**Task brief**
What lines in the listing include "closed"? Return a copy of each.

**Data to process**

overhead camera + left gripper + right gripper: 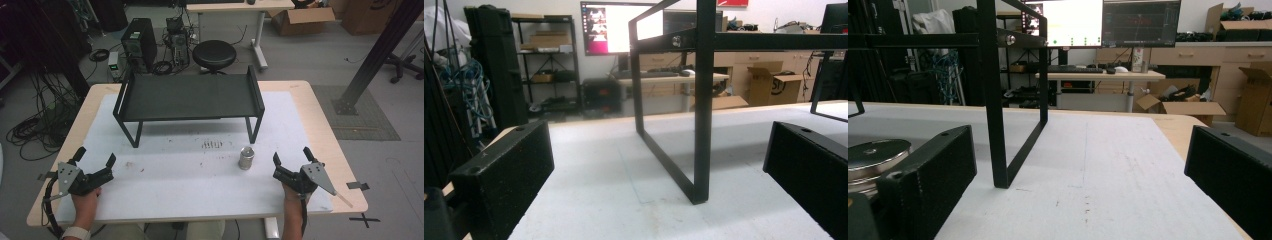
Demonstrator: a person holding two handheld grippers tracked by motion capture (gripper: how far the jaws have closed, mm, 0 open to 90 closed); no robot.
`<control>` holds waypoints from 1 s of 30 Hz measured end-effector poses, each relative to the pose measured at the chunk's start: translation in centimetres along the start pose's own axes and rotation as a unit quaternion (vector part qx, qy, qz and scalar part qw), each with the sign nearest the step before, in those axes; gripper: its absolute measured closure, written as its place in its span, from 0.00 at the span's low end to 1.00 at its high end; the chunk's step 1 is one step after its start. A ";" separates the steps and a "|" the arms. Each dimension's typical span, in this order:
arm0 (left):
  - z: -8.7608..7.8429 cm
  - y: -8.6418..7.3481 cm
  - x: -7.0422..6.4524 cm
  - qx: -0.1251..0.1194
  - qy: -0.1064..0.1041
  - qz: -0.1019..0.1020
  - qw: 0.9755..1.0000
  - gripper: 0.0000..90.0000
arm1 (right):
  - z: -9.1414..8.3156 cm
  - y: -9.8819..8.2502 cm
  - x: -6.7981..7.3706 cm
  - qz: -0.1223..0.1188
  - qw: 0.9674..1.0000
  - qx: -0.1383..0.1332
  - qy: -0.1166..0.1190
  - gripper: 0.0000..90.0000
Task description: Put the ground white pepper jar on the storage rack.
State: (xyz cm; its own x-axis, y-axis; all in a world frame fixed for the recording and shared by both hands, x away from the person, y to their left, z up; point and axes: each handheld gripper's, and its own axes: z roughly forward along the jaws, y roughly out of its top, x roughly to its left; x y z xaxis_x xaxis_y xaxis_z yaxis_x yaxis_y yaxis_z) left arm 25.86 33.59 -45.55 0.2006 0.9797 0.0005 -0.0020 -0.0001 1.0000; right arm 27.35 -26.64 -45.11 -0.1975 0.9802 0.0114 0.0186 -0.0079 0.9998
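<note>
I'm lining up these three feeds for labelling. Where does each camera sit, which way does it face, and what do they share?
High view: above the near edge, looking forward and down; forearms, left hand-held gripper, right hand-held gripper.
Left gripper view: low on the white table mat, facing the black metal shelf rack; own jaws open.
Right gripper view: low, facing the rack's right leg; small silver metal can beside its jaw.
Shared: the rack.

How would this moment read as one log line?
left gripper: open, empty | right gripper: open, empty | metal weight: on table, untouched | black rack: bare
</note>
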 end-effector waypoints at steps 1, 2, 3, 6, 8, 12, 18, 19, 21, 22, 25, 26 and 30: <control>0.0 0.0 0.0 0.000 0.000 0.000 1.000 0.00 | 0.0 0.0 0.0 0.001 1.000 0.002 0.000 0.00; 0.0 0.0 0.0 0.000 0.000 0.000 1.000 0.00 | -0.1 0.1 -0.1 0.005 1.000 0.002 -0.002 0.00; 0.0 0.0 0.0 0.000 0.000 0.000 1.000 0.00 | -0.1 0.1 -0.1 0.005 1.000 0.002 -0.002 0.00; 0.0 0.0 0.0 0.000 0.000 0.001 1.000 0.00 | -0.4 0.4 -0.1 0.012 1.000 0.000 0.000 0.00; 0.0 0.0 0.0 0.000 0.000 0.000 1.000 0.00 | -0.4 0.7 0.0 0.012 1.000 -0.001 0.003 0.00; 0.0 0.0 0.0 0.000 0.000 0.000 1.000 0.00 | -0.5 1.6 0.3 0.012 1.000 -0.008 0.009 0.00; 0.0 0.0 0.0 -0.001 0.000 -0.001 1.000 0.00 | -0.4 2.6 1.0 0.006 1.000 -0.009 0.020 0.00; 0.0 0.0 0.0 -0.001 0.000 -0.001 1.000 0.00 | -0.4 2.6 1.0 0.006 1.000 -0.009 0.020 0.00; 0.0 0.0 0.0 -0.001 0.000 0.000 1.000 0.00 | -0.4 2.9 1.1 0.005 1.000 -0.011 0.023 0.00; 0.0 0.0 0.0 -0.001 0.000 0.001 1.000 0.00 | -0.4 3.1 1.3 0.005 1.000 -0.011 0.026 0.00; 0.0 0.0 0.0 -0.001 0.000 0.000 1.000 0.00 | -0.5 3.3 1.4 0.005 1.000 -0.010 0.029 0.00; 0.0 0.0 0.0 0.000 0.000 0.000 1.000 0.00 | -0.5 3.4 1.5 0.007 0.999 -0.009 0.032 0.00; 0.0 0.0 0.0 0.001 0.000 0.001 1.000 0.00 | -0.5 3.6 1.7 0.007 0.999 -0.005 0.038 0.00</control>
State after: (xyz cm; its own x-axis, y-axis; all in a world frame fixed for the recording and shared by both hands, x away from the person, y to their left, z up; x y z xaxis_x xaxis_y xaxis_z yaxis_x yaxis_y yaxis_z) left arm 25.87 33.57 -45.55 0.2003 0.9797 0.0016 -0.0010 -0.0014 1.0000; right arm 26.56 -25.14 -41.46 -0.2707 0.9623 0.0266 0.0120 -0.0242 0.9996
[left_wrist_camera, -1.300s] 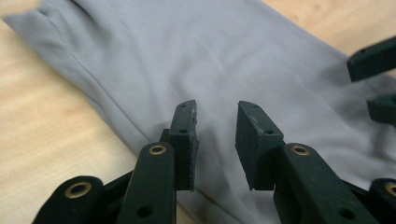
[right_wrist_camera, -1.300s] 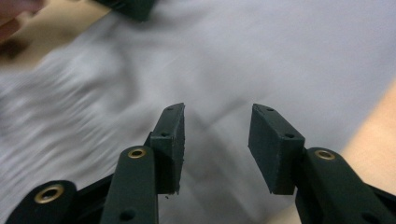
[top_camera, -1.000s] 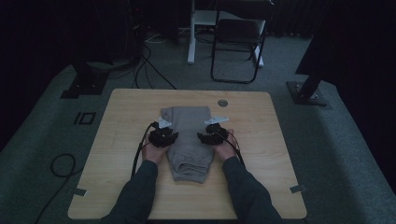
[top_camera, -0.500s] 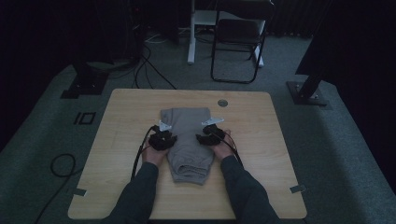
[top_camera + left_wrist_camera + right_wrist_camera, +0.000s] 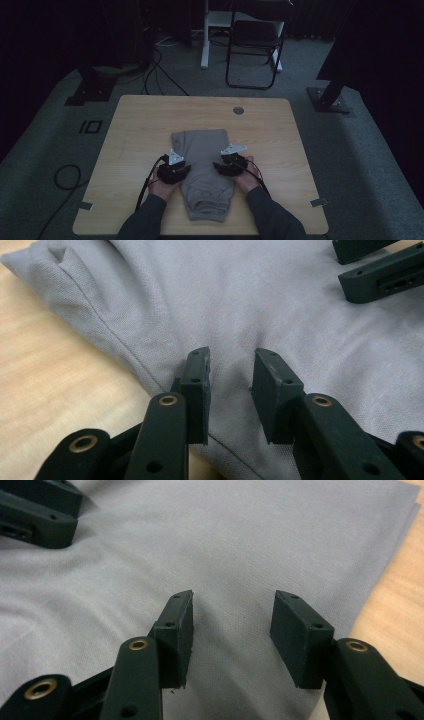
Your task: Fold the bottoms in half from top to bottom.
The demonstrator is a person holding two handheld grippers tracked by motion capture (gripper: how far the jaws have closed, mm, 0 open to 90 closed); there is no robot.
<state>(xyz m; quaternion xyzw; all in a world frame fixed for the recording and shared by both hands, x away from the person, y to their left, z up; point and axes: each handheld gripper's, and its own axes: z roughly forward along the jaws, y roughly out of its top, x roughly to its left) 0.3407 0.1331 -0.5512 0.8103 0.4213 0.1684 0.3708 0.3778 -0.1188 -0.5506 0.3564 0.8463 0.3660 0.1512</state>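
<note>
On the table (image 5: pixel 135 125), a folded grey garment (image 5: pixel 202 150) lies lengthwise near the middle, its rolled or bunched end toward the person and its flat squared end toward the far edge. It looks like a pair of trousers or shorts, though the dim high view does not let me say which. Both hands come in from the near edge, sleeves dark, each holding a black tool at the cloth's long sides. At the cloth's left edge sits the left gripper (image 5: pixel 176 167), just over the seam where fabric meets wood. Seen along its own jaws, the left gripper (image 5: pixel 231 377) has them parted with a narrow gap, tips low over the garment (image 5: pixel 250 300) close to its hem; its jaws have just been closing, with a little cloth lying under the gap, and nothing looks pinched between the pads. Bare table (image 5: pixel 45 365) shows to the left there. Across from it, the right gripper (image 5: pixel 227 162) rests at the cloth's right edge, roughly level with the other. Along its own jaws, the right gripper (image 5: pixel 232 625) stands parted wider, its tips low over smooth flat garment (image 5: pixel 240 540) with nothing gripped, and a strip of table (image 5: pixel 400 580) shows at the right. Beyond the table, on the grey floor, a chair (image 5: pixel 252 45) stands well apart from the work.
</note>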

**Answer to this problem**
Demonstrator: a person holding two handheld grippers tracked by motion capture (gripper: how far the jaws have closed, mm, 0 open to 90 closed); no robot.
The demonstrator is a person holding two handheld grippers tracked by motion capture (gripper: how far the jaws have closed, mm, 0 open to 90 closed); there is no robot.

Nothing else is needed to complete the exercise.